LOCKETT AGRI-ENVIRONMENTAL LTD - Analysis Report

Company Number: SC763752

Analysis Date: 2025-07-19 12:05 UTC

  1. Credit Opinion: APPROVE
    Lockett Agri-Environmental Ltd shows a solid financial foundation despite being a newly incorporated entity (March 2023). The company maintains a positive net asset position (£50,123) with strong net current assets (£48,999), indicating sufficient liquidity. The director is also the sole significant controller with no adverse records, suggesting stable and transparent management. While the business is in its infancy, the absence of overdue filings and the presence of cash reserves support a favorable credit stance.
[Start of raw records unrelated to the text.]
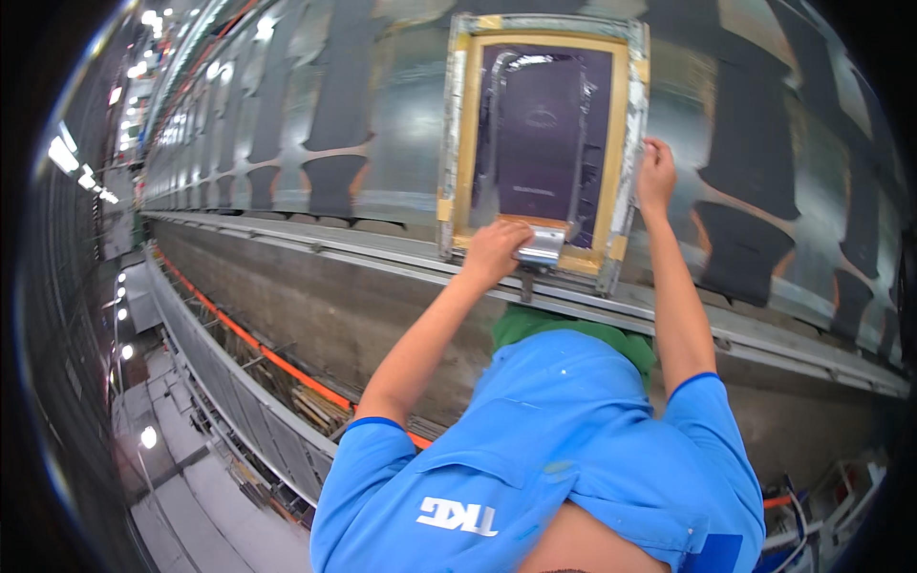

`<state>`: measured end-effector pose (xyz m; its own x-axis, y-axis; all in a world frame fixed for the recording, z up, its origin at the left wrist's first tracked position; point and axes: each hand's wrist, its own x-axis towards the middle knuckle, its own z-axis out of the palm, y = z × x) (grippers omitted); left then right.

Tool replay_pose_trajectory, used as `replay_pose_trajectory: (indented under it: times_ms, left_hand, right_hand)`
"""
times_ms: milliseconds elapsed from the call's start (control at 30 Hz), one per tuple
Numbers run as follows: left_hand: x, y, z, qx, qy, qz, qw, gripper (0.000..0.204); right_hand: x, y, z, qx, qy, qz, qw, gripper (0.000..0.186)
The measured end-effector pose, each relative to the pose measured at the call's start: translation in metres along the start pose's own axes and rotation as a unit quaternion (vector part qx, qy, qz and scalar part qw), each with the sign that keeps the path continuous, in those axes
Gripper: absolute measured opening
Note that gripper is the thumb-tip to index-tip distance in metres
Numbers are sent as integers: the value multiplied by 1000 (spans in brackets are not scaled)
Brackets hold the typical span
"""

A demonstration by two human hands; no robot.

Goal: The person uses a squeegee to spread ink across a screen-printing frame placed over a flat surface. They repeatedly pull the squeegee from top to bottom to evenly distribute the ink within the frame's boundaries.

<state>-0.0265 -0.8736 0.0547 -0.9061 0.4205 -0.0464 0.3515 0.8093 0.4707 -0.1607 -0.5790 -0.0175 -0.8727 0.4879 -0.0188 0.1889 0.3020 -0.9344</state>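
A screen-printing frame lies on the long table in front of me, its edges taped in yellow. Its dark purple mesh carries wet-looking, shiny streaks along both sides and the top. My left hand is closed around a squeegee with a shiny metal face, at the near end of the mesh. My right hand has its fingers curled at the right outer edge of the frame, seemingly gripping it. The squeegee's lower blade edge is hard to make out.
Dark cut fabric pieces lie in rows on the shiny table, on both sides of the frame. A metal rail runs along the table's near edge. To the left stretch an orange strip and an aisle with lamps.
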Motion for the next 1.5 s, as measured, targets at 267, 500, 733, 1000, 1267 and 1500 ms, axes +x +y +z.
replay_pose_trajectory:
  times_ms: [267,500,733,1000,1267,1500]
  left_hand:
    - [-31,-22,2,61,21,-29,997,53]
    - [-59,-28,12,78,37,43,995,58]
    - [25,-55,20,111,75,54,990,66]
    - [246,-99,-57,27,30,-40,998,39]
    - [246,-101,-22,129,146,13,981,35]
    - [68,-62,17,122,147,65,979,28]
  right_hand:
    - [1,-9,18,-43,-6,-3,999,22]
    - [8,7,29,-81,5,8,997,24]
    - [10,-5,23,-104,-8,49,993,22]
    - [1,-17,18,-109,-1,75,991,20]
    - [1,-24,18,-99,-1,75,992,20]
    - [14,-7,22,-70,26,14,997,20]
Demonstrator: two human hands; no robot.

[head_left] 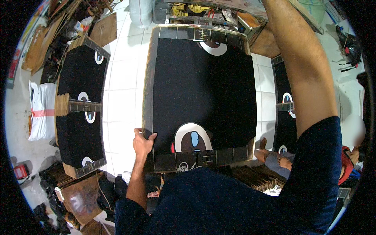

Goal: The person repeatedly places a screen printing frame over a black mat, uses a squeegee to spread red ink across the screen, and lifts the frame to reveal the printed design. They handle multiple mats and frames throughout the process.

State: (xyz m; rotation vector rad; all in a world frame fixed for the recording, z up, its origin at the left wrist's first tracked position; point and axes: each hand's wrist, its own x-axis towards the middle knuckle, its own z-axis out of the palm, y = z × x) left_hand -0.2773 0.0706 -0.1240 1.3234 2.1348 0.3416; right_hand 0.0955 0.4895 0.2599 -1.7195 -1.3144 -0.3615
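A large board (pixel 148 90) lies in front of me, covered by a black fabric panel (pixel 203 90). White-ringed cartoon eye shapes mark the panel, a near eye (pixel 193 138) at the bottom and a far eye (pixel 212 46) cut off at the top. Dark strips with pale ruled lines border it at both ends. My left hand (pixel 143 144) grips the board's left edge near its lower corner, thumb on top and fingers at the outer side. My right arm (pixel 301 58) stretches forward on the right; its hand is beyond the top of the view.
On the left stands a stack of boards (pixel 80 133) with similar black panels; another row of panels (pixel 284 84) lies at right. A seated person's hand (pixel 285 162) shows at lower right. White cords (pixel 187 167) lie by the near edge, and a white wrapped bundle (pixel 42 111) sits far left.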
Approve credit facilities with monitoring due to limited trading history.

  2. Financial Strength:
    The balance sheet reflects a healthy position for a micro-sized company. Tangible fixed assets are minimal (£1,124), consistent with the consulting nature of the business. Current assets (£69,253) exceed current liabilities (£20,254) by a comfortable margin, providing a net current asset surplus of £48,999. Shareholders’ funds equal net assets of £50,123, indicating no external debt and a fully equity-funded structure. The company's capital base is stable, with retained earnings contributing almost entirely to equity. Overall, the financial strength is sound for its scale and sector.

  3. Cash Flow Assessment:
    Cash on hand (£36,499) covers immediate liabilities effectively, and debtors (£32,754) add to short-term liquidity. The net current asset position suggests healthy working capital management with no liquidity stress. While detailed cash flow statements are unavailable, the current asset composition and absence of overdrafts or current borrowings imply adequate cash flow to meet operational and financial commitments. The company’s small headcount (average 2 employees) supports low overheads, reducing cash flow pressure.

  4. Monitoring Points:

  • Business growth trajectory: Monitor turnover and profitability development as the company matures beyond its first financial year.
  • Debtor collection: Ensure timely collections to maintain liquidity given the high proportion of trade debtors.
  • Working capital changes: Watch for any increase in current liabilities or fixed asset investment that might strain liquidity.
  • Director involvement: Given sole control by one director, monitor governance and any changes in management or ownership structure.